Boston-based Thrasio raised $750 million, the biggest round in a growing trend of companies that buy up Amazon merchants in the hope of becoming the next consumer goods giant like P&G or Unilever. The company is now valued at $6 billion.
Imitation is the Sincerest Form of Competition
More than half of consumer spending on Amazon goes through Marketplace, where third-party sellers offer their wares alongside Amazon’s traditional offerings.
These third-party sellers are often two or three person operations.
The Industrial Logic: Outfits like Thrasio have made a strategy of buying-up small sellers and creating efficiencies through scale. Thrasio now owns over 100 brands in skincare, blankets, massage equipment and socks. It has 700 employees and offices in the UK and Germany, with plans to expand to Japan and China.
Thrasio has raised $1.8 billion since it was founded in 2018, and it pulled in $500 million of revenue last year.
The success has naturally attracted a rush of competitors:
- Seven startups raised a total of $950 million to go out and buy sellers on Amazon marketplace last year.
- German-based SellerX and Razor, UK-based Heroes and San Francisco’s Heyday didn’t even exist at the start of 2020.

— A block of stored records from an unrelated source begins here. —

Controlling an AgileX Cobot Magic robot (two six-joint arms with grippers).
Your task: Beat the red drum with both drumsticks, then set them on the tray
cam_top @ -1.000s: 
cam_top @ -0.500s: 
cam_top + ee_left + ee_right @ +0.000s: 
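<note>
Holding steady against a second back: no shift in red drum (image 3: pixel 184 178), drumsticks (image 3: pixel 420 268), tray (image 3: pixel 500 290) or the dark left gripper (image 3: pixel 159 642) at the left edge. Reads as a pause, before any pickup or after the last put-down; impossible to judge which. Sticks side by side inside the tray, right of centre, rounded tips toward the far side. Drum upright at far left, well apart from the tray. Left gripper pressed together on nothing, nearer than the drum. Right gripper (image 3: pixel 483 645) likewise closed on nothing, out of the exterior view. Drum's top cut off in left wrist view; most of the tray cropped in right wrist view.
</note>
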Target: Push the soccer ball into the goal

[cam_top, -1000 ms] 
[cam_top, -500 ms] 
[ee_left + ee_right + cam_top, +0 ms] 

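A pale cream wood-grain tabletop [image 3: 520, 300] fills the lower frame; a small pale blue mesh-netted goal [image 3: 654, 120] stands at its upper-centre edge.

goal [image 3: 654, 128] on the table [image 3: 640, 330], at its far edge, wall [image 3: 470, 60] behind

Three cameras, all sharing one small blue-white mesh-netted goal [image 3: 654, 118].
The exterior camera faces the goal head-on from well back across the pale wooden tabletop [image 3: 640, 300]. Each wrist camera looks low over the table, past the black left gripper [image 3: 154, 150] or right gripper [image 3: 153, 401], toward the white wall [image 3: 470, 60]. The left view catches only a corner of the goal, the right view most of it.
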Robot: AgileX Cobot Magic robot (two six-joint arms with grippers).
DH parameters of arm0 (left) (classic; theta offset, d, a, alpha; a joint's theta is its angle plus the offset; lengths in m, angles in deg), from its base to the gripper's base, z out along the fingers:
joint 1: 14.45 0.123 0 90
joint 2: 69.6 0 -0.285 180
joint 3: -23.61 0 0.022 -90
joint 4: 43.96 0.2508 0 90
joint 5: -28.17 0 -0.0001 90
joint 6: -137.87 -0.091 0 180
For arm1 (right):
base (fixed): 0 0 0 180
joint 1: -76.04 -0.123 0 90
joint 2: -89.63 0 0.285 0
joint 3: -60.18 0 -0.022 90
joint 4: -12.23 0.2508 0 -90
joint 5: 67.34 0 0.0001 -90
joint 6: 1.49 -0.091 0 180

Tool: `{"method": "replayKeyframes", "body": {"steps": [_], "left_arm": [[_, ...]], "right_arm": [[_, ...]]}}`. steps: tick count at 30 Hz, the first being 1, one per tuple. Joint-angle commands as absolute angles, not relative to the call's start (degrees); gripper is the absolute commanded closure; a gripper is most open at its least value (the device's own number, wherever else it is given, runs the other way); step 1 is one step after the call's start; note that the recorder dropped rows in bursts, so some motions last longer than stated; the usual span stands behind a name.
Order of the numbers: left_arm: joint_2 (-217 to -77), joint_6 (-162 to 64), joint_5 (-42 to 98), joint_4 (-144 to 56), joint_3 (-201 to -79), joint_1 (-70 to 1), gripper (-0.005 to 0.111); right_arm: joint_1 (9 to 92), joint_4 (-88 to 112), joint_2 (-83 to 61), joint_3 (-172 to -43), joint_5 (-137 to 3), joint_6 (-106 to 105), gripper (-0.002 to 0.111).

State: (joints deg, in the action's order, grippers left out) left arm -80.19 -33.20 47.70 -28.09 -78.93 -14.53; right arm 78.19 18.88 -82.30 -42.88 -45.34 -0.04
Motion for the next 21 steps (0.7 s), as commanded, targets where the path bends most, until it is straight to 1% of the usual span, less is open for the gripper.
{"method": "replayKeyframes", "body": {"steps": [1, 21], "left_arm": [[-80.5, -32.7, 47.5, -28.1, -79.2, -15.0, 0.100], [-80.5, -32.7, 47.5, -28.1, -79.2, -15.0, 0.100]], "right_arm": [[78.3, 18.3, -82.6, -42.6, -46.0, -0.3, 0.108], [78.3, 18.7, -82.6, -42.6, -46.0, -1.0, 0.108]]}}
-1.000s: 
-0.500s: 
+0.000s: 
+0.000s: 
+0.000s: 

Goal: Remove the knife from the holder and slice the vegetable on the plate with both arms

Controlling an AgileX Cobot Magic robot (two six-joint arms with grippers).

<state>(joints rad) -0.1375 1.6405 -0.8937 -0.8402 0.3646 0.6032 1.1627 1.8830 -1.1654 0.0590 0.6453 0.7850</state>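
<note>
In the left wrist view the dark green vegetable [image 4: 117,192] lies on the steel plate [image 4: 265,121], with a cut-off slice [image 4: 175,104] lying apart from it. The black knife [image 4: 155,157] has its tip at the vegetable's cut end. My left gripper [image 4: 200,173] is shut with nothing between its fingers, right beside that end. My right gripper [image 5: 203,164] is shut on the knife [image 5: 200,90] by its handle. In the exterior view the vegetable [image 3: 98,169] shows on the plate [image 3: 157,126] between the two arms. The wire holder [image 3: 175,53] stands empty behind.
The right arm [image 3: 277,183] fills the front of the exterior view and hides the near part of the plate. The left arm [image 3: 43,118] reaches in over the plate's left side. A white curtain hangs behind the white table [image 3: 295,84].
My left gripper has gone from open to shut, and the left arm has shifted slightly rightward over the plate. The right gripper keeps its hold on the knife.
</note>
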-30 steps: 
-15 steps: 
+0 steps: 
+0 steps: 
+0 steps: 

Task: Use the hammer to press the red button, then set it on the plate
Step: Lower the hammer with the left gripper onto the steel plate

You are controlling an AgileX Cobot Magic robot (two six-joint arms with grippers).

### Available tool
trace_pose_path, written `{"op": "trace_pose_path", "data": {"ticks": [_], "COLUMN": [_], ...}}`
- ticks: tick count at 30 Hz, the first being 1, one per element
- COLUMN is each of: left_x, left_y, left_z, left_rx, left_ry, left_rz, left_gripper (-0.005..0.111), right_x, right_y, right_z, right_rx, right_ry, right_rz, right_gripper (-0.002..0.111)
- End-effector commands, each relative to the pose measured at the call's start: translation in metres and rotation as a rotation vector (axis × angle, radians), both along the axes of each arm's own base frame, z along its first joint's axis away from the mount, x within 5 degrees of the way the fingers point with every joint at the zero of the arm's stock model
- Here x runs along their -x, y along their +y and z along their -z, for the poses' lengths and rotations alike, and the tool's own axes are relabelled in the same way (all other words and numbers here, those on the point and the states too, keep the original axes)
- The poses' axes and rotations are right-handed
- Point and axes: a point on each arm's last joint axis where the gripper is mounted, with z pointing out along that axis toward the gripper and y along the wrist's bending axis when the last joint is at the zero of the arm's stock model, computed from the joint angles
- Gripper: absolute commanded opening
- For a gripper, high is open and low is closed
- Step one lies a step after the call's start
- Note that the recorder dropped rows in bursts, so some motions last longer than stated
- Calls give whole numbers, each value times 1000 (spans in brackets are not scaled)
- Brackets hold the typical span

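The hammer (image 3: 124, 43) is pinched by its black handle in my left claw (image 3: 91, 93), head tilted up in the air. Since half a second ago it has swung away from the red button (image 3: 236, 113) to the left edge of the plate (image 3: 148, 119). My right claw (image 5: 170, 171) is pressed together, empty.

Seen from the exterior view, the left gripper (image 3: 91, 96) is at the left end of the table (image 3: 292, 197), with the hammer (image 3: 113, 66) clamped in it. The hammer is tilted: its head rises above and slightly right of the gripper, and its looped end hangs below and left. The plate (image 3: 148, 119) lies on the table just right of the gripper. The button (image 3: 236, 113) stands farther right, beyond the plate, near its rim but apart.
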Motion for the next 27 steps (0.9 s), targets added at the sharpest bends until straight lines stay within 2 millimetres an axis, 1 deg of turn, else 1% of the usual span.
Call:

The Seller Becomes The Conglomerate: One success story, Chinese electronics accessory maker Anker actually began as an “Amazon native” brand before it started buying up other sellers, and listed in Shenzhen in August with an $8 billion valuation.
Commerce is Piling Up, Literally
Meanwhile, the surging volume of ecommerce that Thrasio and others have capitalized on has a dark side, according to the Bank of America.
Recyclable packaging companies for Amazon vendors are struggling to keep up pace, which is driving up costs and making recycled paper more expensive. Smurfit and DS Smith, two companies that specialize in converting corrugated boxes into recycled boxes had their margins clipped in the second half of 2020. That means traditional boxmakers are making hey off demand, but more and more waste as recyclables go up in price and the materials needed for them languish in piles.
Please recycle. (This message is not sponsored by Smurfit or DS Smith).